BALTIMORE – Kentucky Derby (G1) runner-up Good Magic will run in the 143rd Preakness Stakes (G1) at Pimlico Race Course, trainer Chad Brown announced on Sunday.
The morning after Good Magic finished 2½ lengths behind Justify over the sloppy track at Churchill Downs, Brown said he would take the colt back to his base at Belmont Park, spend a week observing how he came out of the race, consult with the owners and then make a decision.
“The horse has just been training very well since the Derby,” Brown said. “He bounced out of the race in great condition and I think he deserves a chance in the race. He’s doing great.”
Like most trainers, Brown does not typically run a horse back in two weeks, but he said Good Magic had shown him that he is ready for the Preakness.

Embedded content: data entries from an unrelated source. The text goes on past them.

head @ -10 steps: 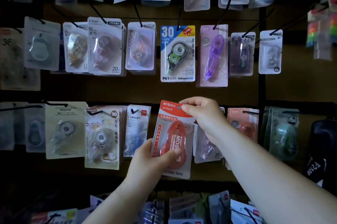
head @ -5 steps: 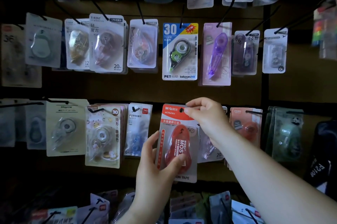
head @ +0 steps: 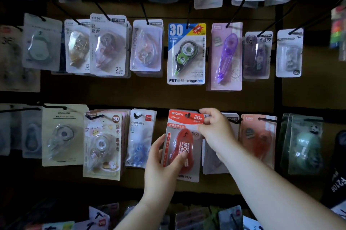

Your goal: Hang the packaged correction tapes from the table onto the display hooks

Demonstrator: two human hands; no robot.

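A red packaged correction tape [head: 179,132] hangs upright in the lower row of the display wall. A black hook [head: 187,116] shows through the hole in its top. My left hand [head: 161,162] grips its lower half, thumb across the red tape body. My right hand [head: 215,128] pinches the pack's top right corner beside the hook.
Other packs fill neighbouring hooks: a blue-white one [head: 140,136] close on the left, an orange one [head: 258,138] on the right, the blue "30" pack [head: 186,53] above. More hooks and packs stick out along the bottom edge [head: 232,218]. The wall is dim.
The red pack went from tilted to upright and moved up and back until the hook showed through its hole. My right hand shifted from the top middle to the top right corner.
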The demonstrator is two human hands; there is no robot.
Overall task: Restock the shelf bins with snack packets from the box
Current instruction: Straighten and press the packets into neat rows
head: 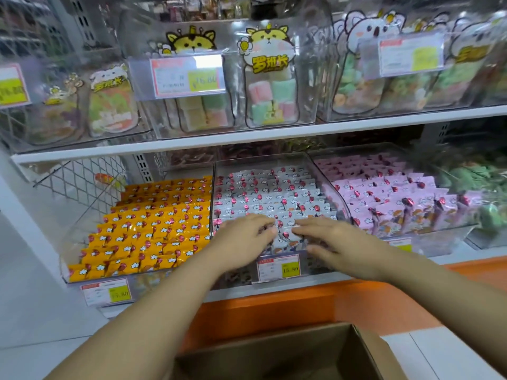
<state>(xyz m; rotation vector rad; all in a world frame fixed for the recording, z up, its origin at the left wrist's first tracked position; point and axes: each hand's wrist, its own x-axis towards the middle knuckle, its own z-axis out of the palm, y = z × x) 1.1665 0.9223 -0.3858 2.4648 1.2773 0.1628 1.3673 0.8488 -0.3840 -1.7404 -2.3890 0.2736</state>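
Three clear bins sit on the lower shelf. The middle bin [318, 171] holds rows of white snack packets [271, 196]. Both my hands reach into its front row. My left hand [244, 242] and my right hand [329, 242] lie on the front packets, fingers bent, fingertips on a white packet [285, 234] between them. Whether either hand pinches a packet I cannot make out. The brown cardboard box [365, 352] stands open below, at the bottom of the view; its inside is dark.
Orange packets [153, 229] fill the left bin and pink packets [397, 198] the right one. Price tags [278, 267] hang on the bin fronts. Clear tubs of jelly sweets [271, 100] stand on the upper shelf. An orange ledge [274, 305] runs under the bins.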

“I think it’s a great opportunity for the horse,” he said. “I really don’t have anything else planned for him before, say, either the Haskell (G1) or the Jim Dandy (G2) anyway. That said, I wouldn’t do it just because he’s going to get a bit of a freshening. He has to be doing well, and he’s doing exceptionally well. He’s doing far better than I expected exiting the Derby. It’s remarkable to see how well the horse is moving and his energy level. He already has his weight back. He just looks great. I’m excited about it.”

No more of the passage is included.